Bilaam wakes up in the morning and tells Balak’s officers that he is unable to go with them, due to God’s warning. After they reported back to Balak, he sent higher-ranking officers to persuade Bilaam. Bilaam repeated that he is bound by God’s word. God again appeared to Bilaam at night, telling him that he had permission to go, but that he must do what He instructs him.

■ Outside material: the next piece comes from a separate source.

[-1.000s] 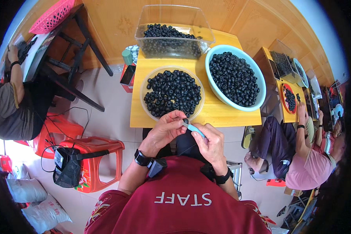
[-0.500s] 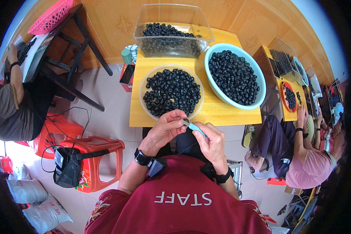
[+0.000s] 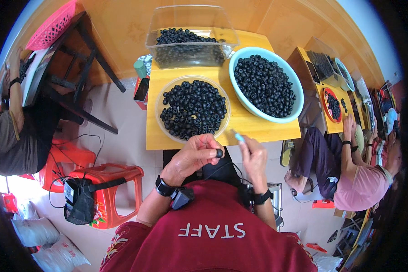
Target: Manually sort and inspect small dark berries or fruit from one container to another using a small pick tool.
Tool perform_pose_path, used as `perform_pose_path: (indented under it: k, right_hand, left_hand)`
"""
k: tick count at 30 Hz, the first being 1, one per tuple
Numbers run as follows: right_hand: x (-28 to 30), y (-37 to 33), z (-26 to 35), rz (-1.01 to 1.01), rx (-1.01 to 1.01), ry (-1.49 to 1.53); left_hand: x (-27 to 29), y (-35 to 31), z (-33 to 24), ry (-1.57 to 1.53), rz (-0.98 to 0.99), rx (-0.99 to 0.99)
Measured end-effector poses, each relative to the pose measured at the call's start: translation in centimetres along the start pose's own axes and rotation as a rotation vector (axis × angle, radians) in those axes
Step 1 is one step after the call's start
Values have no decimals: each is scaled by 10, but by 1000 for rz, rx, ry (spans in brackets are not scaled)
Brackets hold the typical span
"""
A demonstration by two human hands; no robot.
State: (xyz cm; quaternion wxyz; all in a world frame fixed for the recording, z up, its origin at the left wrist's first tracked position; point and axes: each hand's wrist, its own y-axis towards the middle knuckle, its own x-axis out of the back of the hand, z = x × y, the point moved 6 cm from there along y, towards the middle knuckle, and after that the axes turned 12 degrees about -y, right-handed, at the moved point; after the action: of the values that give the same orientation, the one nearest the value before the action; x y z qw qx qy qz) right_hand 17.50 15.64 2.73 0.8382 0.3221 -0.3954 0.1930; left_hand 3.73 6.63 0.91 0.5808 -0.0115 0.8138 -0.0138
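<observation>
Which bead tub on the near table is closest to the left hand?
The round tray, just beyond the left hand; the blue bowl sits to its right, the box farther back.

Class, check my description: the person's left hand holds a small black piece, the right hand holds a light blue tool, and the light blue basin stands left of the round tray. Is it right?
Not quite: the light blue basin stands right of the round tray, as the head view shows. The left hand does hold a small black piece, and the right hand a light blue tool.
</observation>
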Motion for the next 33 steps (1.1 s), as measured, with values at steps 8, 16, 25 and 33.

Bilaam saddled his donkey and travelled with Balak’s officers. God is angered by Bilaam’s decision and sent an angel to impede him. The donkey saw the angel, who had a drawn sword in his hand. She deviated from the road to avoid the angel. Bilaam, unable to see the angel, hit the donkey. The angel positioned himself between two parallel fences. When the donkey moved towards the wall, pressing Bilaam’s leg against it, Bilaam again hit her. The angel then placed himself in a narrow part of the path, making it impossible for the donkey to circumvent him. She stopped and crouched, causing Bilaam to get angry and hit her again. God “opens the mouth of the donkey”, who defended her actions. God now “uncovers Bilaam’s eyes” and he sees the angel. The angel chastised Bilaam, who admitted his sin and suggested that he return home. The angel responded that he can continue his journey but must not say anything other than what God tells him. Balak went out to greet Bilaam on the border of Arnon.

Bilaam and Balak went to a vantage point from where Bilaam could see the edge of the Israelite camp. Bilaam told Balak to build him seven altars and give him seven bulls and rams to sacrifice. Balak complied and Bilaam sacrificed the animals. God appeared to Bilaam and told him what to say. Against his will, Bilaam actually blessed the Israelites. Balak was incensed, yet Bilaam claimed that he was unable to defy God’s command.

Balak took Bilaam to a new location in the hope of a better result. Once again, Bilaam brought animal offerings. As before, God appeared to Bilaam, who could only bless, not curse, the Israelites.

Balak and Bilaam went to a third location. After bringing the offerings to the altar, Bilaam saw the encampments of the Israelites and “the spirit of God rested upon him” so that he actually no longer wanted to curse them. Again Bilaam blessed Israel. Balak dismissed him.

Before leaving, Bilaam told Balak that the Israelites could be vulnerable to immoral behaviour. He then prophesied about future stages of their history. Bilaam and Balak went their separate ways. The Israelites settled in Shittim where the men were attracted to Moabite women, as well as towards worshipping the idol Pe’or. Pinchas, a grandson of Aharon, saw a public display of immoral behaviour and killed the culprit, Zimri from the tribe of Shimon, along with Kozbi, the Midianite princess.